## [Assignment]
Within the records, how many lines hold the word "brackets"? State that number alone.

---

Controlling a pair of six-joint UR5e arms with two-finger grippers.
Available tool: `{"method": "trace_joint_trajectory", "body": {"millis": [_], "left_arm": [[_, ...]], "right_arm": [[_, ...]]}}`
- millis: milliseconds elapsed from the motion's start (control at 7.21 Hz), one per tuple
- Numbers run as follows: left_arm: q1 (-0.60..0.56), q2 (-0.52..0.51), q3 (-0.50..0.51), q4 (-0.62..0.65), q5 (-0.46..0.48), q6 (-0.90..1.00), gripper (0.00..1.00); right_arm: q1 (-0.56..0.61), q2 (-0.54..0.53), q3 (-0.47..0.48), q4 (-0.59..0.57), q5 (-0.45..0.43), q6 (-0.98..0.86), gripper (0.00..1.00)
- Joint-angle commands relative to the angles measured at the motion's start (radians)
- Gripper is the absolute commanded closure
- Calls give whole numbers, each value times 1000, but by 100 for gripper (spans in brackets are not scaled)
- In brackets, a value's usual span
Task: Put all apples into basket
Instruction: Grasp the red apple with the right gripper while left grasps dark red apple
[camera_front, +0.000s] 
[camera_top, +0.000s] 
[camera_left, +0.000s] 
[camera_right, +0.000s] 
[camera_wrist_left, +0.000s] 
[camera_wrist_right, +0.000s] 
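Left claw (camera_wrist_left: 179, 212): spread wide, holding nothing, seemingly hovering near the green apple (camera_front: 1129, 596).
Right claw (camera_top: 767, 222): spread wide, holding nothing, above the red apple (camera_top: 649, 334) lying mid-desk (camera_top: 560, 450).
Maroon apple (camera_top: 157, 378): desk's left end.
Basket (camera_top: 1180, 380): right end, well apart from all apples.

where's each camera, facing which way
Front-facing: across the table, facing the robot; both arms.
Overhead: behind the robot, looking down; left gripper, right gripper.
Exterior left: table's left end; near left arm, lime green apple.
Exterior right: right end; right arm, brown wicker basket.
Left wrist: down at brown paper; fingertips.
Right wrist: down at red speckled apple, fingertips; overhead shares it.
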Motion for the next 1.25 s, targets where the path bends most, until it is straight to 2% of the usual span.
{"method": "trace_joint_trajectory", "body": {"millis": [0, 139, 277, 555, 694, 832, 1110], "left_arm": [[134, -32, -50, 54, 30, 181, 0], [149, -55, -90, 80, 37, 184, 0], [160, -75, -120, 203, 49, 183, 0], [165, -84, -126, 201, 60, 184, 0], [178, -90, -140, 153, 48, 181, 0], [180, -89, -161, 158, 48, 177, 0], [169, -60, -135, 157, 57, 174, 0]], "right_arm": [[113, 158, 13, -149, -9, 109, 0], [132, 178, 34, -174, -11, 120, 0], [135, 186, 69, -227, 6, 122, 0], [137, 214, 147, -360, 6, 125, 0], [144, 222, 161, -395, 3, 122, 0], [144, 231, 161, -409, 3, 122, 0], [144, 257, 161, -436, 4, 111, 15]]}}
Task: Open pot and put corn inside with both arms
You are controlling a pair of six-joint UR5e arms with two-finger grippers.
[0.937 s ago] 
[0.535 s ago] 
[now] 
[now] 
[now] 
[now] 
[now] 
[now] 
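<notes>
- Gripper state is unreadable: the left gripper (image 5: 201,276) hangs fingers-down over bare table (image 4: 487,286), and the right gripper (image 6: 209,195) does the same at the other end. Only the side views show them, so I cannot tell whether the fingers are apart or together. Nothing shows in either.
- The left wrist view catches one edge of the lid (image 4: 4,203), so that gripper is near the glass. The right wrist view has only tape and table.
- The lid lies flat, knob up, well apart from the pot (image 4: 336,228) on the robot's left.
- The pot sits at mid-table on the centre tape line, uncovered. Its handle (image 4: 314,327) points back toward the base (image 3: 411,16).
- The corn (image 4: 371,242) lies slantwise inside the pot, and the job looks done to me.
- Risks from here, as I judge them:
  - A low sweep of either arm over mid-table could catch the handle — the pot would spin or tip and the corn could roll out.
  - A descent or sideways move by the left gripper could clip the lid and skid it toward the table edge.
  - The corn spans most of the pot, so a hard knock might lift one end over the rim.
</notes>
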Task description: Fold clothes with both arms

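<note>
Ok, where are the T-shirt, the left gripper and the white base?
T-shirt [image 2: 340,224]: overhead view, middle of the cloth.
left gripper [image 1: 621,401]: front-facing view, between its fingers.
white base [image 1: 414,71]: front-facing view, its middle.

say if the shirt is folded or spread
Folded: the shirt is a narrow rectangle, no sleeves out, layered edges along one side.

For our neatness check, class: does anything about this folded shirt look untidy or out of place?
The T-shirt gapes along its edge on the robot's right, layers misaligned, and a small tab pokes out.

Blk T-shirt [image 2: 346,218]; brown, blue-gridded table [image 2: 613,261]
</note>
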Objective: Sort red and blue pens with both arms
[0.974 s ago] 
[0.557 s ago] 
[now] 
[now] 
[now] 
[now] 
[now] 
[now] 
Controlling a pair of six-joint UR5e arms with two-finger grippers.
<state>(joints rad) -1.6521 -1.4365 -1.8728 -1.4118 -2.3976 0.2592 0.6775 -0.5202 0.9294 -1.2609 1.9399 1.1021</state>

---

## [Response for this exercise]
2